2.4. Media and Culture Conditions for Bacteria

A molasses culture medium (MCM) with an adequate nutrient profile for bacterial growth was prepared from hydrolyzed molasses. The hydrolysates with the greater glucose content were diluted with water to reach 20 g/L of glucose. In addition, MCM contained, per liter, 4 g of yeast extract (Scharlau, Sharlab, Barcelona, Spain) to provide nitrogen source and salts, 2 g of dipotassium hydrogen phosphate (Scharlau), 5 g of sodium acetate trihydrate (Sharlab), 5 g of triammonium citrate (VWR), 2 g of magnesium sulfate heptahydrate (Scharlau), and 0.5 g of manganese chloride tetrahydrate (Alfa Aesar, Haverhill, MA, USA), which together represent 100% of the total salts added to the medium, using the MRS (DeMan, Rogosa, and Shape) as reference. Additionally, 1 mL/L of surfactant agent (Sharlab) was added to MCM to help the biomass growth due to its oleic acid content.
MCM was placed in 250 mL Erlenmeyer’s and then autoclaved at 121 °C for 20 min (the working volume was 50 mL). Each flask was inoculated with an average of 0.635 ± 0.019 g of Lactobacillus paracasei ssp. paracasei (F-19), which has a cell density of 4.9132 log UFC/g. Then, it was incubated at 30 °C for 48 h on a rotary shaker at 120 rpm (revolutions per minute) in aerobic conditions.
Cell growth was assessed using the standard plate count method. After 48 h, samples were collected from the Erlenmeyer flasks and grown on an agar plate with MRS medium (Merck, Madrid, Spain) after decimal dilutions in sterile water until 10−5, 10−6, and 10−7. Plates were incubated at 30 °C for 48 h. The pH was also measured as an indicator of the different stages in the growth cycle of the microorganism.

2.5. Analytical Methods

Sugars present in molasses were quantified using the HPLC technique (Agilent 1100 series HPLC, Agilent Tecnologies, Barcelona, Spain). Each sample was centrifuged at 15,000× g and 20 °C for 10 min to remove the suspended solids, and the supernatant was filtered with 0.45 μm nylon filters (Scharlab, S.L., Barcelona, Spain).
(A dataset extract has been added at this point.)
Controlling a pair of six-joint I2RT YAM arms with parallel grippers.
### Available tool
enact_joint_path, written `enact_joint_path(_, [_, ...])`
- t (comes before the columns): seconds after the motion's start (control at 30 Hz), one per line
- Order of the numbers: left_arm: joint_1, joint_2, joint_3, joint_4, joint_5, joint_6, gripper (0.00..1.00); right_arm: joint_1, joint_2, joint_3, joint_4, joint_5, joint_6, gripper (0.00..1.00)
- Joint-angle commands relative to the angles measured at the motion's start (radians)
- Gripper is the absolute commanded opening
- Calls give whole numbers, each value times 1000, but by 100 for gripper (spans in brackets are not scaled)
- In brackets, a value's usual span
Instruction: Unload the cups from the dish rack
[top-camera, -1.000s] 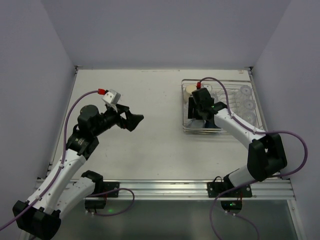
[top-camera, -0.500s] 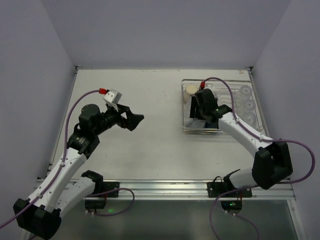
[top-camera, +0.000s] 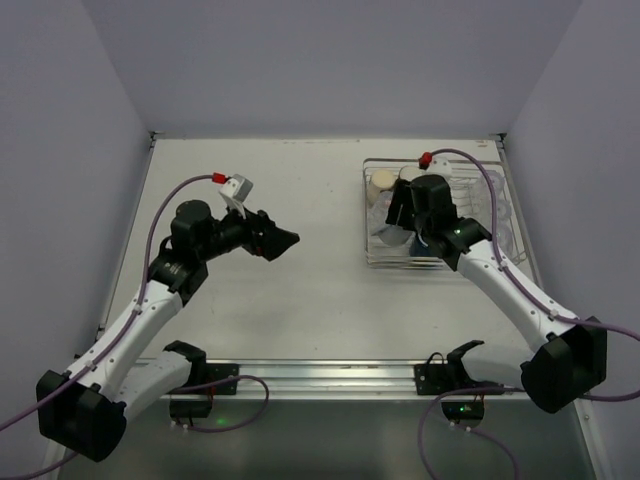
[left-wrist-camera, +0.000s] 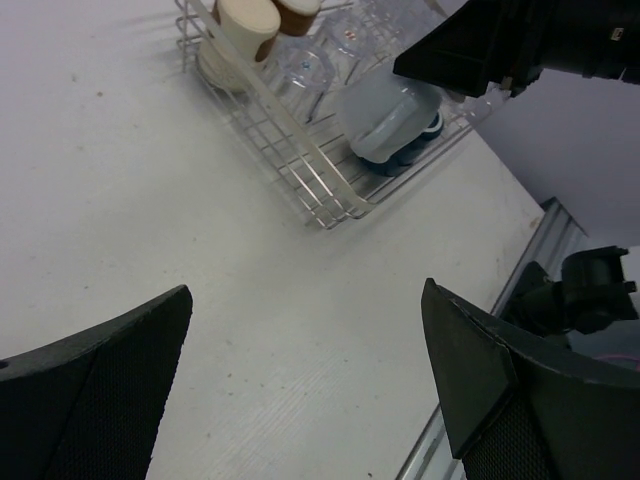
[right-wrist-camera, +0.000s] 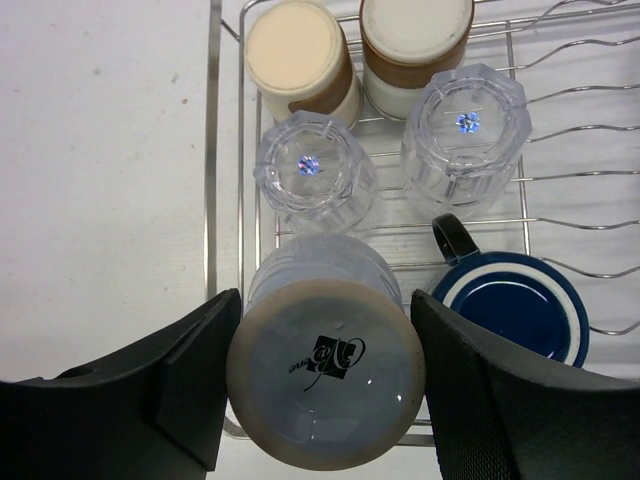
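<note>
Mug (right-wrist-camera: 322, 385), light blue-grey, inverted in dish rack (right-wrist-camera: 214, 180), base up (logo visible), axis vertical; right gripper (right-wrist-camera: 320, 390) jaws straddle it, contact unclear; left gripper (left-wrist-camera: 310, 385) wide.

rack (right-wrist-camera: 213, 150): 2 cups rear | 2 tumblers mid | 2 mugs front

Black printed logo on the upturned base of the light blue-grey mug (right-wrist-camera: 325, 385) — between the right hand's fingers, script too stylised to read, no other legible text.
</note>
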Motion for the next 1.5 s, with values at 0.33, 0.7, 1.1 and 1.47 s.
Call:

One gram of supernatant was diluted in 100 mL of distilled water and analyzed with a Bio-Rad AMINEX HPX-87C column, Bio-Rad, Hercules, CA, USA, with the following settings: column temperature: 80 °C, injection volume: 20 μL, refractive index detector: 55 °C, and water as the mobile phase. Reference compounds of sucrose, glucose, and fructose were used (Teknokroma Analytica, S.A., Barcelona, Spain).
Another critical parameter is the content of metals in the molasses because they can affect probiotic growth. Metal quantification was established using the inductively coupled plasma mass spectrometry (ICP-MS) technique. The operating conditions are shown in Table 1.

2.6. Experimental Design

BBD design of response surface methodology was applied to optimize the three selected factors (yeast extract, minerals, and surfactant agent). The factors choice was based on preliminary experiments. The three independent factors used in the current study were investigated at three different levels (−1, 0, +1), as shown in Table 2, and the design consisted of a BBD of 16 executions. The experiments were randomized to minimize the effects of unexplained variables in the observed responses. The statistical analysis was performed with the software package Statgraphics Centurion version XVII.1.12 (StatPoint Technologies Inc., Warrenton, VA, USA).

3. Results and Discussion

3.1. Composition of Raw Material

The cane molasses used in this work had a high density (1.36 g/mL) and were slightly acidic (pH 4.43). The sugar content, measured with HPLC analysis (Figure 1), revealed a sucrose content of 62.0 ± 0.1%, glucose content of 19.1 ± 0.1%, and fructose content of 18.7 ± 0.1% with respect to the total base of sugars, which was around 50–65%. The other major components were water, about 17–25%; nitrogenous, non-nitrogenous, and wax components, 6.9–18%; and ash, 7–15% [21].
The sugar percentages of the molasses studied were about 3–5% higher than those of other molasses used in previously reported studies [22]. These results could be due to the natural hydrolysis that occurs in molasses stored in warm and slightly acidic environments, such as the geographical area where molasses were obtained for this research. In addition, the chemical composition of molasses is highly variable because it depends on agricultural factors (plant variety, maturity, climate, and soil), the industrial efficiency of sugar production, and the storage time [23].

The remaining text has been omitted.